Les études en IRMF menées sur la MDT dans le TSA ne sont pas nombreuses (Molderez, 2018). Or, certains chercheurs ont découvert une activité cérébrale anormale chez les personnes ayant ce trouble lors de la réalisation des tâches de la MDT (Koshino et al., 2005, 2008). Silk et al. (2006) ont révélé aussi un niveau d’activation moins élevé dans le CPF, plus précisément dans le CPDL, le cortex cingulaire antérieur et le noyau caudé. Ces régions sont connues par leur importance dans la MDT chez les adultes et les adolescents (Barendse et al., 2013). Dans leur étude effectuée en 2005, Koshino et son équipe ont utilisé une tâche de N-Back verbale (composée de lettres évaluant la fonction de la mise à jour) sur des participants avec TSA et d’autres NT, ils ont déduit que le réseau de la MDT des personnes autistes était moins étendu (comportait 8 régions activées), alors que celui des NT comportait 11 régions activées. Les sujets autistes mobilisent davantage l’hémisphère droit et les régions postérieures, suggérant un traitement de bas niveau d’ordre visuo-perceptif, en plus du phénomène de désynchronisation entre les différentes régions cérébrales qui peut limiter le traitement de haut niveau nécessitant l’intégration de multiples processus cognitifs.

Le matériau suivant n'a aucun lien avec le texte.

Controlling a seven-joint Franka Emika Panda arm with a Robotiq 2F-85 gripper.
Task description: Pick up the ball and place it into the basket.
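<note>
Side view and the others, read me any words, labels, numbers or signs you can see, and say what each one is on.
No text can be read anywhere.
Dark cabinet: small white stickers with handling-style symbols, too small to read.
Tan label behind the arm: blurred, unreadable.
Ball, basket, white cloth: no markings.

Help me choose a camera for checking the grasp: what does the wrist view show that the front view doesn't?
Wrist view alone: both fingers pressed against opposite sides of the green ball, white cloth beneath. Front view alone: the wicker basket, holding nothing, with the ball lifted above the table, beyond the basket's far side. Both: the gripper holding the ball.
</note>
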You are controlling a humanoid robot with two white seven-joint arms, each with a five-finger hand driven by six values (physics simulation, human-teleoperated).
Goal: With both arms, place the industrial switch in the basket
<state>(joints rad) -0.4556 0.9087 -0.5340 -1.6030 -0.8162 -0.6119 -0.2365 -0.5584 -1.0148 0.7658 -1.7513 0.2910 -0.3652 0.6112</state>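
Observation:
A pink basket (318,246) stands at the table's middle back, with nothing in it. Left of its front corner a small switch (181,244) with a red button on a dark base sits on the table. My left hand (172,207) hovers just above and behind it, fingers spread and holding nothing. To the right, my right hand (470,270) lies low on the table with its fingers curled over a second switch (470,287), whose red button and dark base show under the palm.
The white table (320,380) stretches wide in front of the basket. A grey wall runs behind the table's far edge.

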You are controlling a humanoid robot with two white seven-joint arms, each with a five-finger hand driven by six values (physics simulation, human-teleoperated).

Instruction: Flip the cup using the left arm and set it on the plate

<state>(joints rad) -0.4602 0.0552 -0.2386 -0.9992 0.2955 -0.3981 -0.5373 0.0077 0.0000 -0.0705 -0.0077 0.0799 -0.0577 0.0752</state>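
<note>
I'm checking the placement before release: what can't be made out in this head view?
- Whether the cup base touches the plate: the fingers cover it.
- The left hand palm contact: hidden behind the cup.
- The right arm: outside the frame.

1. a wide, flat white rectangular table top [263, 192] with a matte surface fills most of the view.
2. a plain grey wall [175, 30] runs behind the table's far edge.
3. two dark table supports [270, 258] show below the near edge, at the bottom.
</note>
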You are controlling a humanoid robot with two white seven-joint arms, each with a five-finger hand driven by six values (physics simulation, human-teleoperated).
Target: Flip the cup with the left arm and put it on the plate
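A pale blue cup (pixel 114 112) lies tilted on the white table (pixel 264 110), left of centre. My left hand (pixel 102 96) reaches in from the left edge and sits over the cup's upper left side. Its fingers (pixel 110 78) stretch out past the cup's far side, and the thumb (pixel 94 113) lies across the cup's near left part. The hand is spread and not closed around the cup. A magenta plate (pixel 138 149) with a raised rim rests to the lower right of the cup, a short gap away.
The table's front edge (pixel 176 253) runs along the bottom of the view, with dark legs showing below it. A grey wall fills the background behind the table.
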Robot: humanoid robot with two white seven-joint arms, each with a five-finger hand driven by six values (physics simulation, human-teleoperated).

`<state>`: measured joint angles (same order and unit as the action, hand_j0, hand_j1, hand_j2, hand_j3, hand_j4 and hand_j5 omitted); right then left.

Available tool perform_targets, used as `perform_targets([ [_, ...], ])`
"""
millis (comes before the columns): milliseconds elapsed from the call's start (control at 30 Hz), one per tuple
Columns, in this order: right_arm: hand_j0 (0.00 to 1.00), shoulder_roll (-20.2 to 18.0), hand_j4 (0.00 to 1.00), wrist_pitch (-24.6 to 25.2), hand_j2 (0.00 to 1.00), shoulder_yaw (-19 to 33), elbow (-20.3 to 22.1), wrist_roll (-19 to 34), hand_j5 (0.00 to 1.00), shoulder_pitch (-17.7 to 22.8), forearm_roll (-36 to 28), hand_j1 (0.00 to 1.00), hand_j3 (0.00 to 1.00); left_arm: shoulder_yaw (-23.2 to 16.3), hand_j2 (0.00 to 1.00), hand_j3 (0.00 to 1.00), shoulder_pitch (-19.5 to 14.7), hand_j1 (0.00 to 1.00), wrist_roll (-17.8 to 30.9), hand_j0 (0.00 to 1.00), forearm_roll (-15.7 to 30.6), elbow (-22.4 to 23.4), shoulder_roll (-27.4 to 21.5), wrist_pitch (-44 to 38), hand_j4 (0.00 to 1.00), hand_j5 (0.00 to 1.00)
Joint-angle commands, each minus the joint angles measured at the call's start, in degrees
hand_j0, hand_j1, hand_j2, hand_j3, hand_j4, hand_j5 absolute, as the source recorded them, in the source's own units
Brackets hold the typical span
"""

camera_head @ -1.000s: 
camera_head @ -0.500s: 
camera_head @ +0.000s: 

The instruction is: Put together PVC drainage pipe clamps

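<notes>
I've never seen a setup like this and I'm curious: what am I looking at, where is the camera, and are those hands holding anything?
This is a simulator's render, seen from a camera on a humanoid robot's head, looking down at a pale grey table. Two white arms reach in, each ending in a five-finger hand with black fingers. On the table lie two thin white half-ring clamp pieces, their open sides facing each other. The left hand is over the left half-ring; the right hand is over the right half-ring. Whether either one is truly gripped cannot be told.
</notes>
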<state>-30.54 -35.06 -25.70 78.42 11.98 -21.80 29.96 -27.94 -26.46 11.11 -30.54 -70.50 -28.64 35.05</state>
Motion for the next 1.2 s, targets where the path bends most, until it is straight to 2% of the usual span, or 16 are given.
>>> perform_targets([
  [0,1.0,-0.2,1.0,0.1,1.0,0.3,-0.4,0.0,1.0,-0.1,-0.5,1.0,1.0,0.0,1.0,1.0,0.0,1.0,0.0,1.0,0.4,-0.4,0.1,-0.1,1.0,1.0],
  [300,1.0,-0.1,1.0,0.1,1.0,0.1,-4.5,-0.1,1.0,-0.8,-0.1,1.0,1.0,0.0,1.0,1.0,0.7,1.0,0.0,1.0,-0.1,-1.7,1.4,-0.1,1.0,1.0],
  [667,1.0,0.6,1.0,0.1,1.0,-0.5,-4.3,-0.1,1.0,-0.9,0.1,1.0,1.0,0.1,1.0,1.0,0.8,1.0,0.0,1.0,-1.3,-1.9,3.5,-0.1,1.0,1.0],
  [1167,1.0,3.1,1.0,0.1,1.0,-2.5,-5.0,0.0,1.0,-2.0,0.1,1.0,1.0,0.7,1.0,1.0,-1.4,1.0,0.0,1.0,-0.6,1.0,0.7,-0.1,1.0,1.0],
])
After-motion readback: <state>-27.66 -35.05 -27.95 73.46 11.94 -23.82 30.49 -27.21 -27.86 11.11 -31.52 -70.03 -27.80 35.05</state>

Ces résultats semblent relativement en concordance avec le pattern avancé par Minshew (Préservation de la boucle phonologique/atteinte de CVS), puisque les sujets autistes mobilisent plus les régions cérébrales sous-jacentes à la boucle phonologique. Ces mêmes conclusions ont été déduites chez les sujets autistes dits (savants) (koshino et al., 2005). Cela est confirmé aussi par une autre étude conduite par Vogan et al. (2014), chez des préadolescents avec TSA et des participants NT en utilisant aussi une tâche de N-Back mais avec couleurs. Cette étude a dévoilé des différences entre les deux groupes en fonction de l’augmentation de la charge cognitive. Les sujets NT ont recruté les régions frontales et pariétales, alors que les sujets avec TSA ont présenté des activations uniquement au niveau des régions visuelles postérieures du cerveau (Gyrus fusiforme droit et gauche et gyrus occipital médian). Les NT ont présenté une relation linéaire entre l’activité frontale et postérieure et l’augmentation de difficulté de la tâche, alors que cette relation est absente chez les participants avec TSA.
En conclusion, malgré la variabilité des résultats à propos de la MDT dans le TSA (Travers et al., 2001), les déficits de la MDT visuo-spatiale sont souvent rapportés dans ce trouble (Geurts et al., 2004 ; Kenworthy et al., 2008 ; Williams et al., 2005 ; Williams et al., 2006). Mais, les déficits dans la MDT verbale semblent aussi évidents dans les tâches complexes (Willaims et al., 2006). Ces résultats sont en concordance avec les données soulevées par les études en IRMF qui assurent des différences cérébrales en comparant les sujets autistes et les personnes NT telles qu’une diminution de l’activité préfrontale et une communication diminuée entre les régions frontales et pariétales lors de l’exécution des tâches de MDT (Leclerc, 2016).